Task prompt »
Would you output the whole listing below, exactly as it reads?

___ Material provided ___

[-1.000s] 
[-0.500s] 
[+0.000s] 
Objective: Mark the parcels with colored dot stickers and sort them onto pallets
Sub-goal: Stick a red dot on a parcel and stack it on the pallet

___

Output »
[-1.000s] 
[-0.500s] 
[+0.000s] 
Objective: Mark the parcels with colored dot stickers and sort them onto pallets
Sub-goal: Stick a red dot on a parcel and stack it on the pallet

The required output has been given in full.